We have really cleaned up the Way of the Cross. The Scriptures do not describe much about it. It is not a journey the Apostles were even there for. Remember, they ran away. They had to be told about it by Simeon and the woman there. John finally showed up and what must have struck him is that it was Jesus who was carrying His own cross. He probably saw that finally fall and collapse. No, today we have a noble and clean Jesus gently carrying a toothpick cross behind Him. And tradition has given Him three falls under the gentle weight of the Cross. But deep down, with little imagination, we know that it was so much more. It was not a pretty scene.

We have seen people working around the house carrying loads too heavy for us. We see workmen moving furniture and construction materials with their heads and eyes downcast in the effort not to drop it. Far less dramatic, we may have carried bags through the airport and felt that we had just climbed Mt. Everest. But this was different. This was the Son of God. This is the One who was carrying the weight of all the sins of human history on His bruised and bloody shoulders.

How could we expect Him not to fall? How could we not see a struggle? We say that He “walked” the Via Dolorosa, the Way of the Cross. Walking is not what I would call it. Pushed, prodded, tripping, and falling is more accurate. And all the while, most of the crowds ignored it. Or at least they hoped that the spectacle would move on. None of us likes a traffic jam. Especially during the holiday season.
By why is this a Mystery and why do we pray it? How could we not, even if more out of devotion than identification? It clearly captured the piety and imagination of generations of Christians from early on and has continued into almost every Church and chapel to this day. Most of the time, we choose to see Jesus being crushed by the heaviness of our sins. But what if we saw deeper into the obvious. We are, after all, the ones He calls to follow in His steps. We are the ones to whom He said “Unless you daily pick up the cross and follow Me, you cannot be my disciples.”

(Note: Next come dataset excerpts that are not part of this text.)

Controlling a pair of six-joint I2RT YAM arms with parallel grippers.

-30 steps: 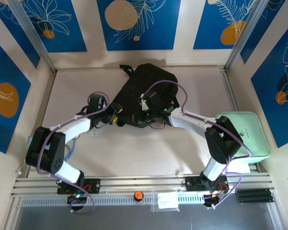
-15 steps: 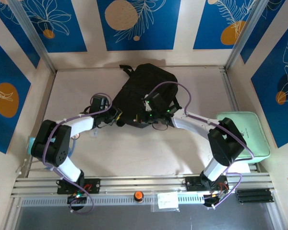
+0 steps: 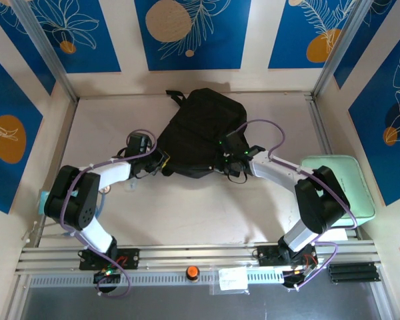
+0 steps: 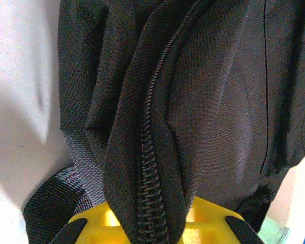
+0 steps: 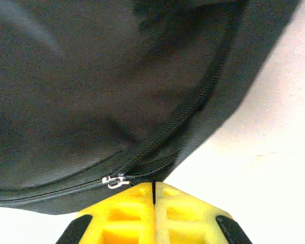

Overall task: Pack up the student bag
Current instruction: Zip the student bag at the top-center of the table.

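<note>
The student bag point(image 3: 200, 127), a black fabric backpack, lies at the back middle of the table. My left gripper point(image 3: 161, 162) is at the bag's near left corner. In the left wrist view it point(image 4: 152, 223) is shut on a raised fold of the bag point(image 4: 218, 101) that carries a zipper line point(image 4: 150, 112). My right gripper point(image 3: 228, 162) is at the bag's near right edge. In the right wrist view its yellow fingers point(image 5: 153, 189) are pressed together just right of the silver zipper slider point(image 5: 115, 180), pinching the pull against the bag point(image 5: 91, 76).
A mint-green zip case point(image 3: 343, 183) lies at the table's right edge, beside the right arm's elbow. Bare tabletop point(image 3: 187, 207) stretches between the two arms. Metal frame posts and patterned walls close in the back and sides.
My right gripper has slid to the right along the bag's near edge with the zipper pull. My left gripper has shut on the bag's fold, and its elbow has drawn in.
</note>
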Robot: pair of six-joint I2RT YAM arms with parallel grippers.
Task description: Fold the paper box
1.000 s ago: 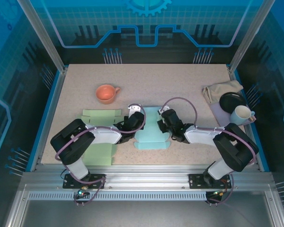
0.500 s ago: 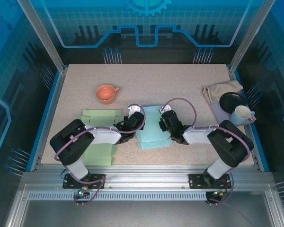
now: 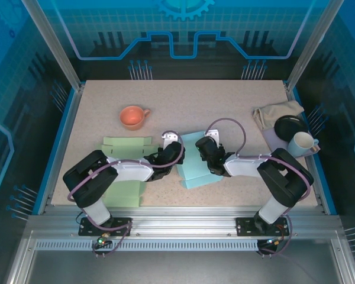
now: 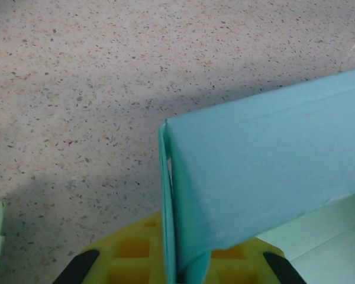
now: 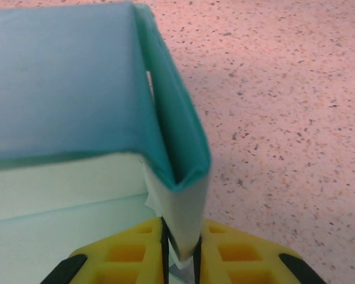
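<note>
Teal paper box [image 3: 192, 171] is pinched on both sides by L gripper [image 4: 176, 277] & R gripper [image 5: 180, 248]; walls should be lifted slowly, together, so nothing is torn.

Bystanders on the speckled surface [image 3: 195, 97]

An orange cup [image 3: 133, 116] sits upright at far left, handle to the right. Nearer on that side lie two flat pale-green sheets, one [image 3: 125, 144] just below the cup and one [image 3: 123, 194] by the near edge. At far right, a crumpled beige cloth [image 3: 276, 112] touches a black dish [image 3: 291, 126], and a white mug [image 3: 302, 143] stands just beside it on a lilac mat [image 3: 273, 142].
</note>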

Simply put, Jesus falls. No other gesture in life says “weakness” like a fall. It is a movement from strength to frailty. It is means a giving in, though not a giving up. It ends the illusion that we are super-human. It says that we are not in control. And we hate it.

But all of us fall. As children, we can only learn to walk by repeated tumbling. We learn to ride a bike by taking a few spills. And as we get older, we take steps to avoid falls. But it happens. And not just physically.

When we fall morally or spiritually, we experience that same weakness in our souls. We realize that we are far from perfect and even farther from being strong. And for most of us, this is not a once, twice or thrice event. It is not a cleaned-up spiritual bouquet. It is a hard and painful reality of daily life for those who are following in the Master’s steps and stubbles. Do we, then, have the right to be surprised or even offended that we too would fall? Do we pretend that the weight of our fallen natures would be less for us than the One who carried ours to Calvary? How could we not pray this Mystery if we honestly appreciate the mystery of Redemption?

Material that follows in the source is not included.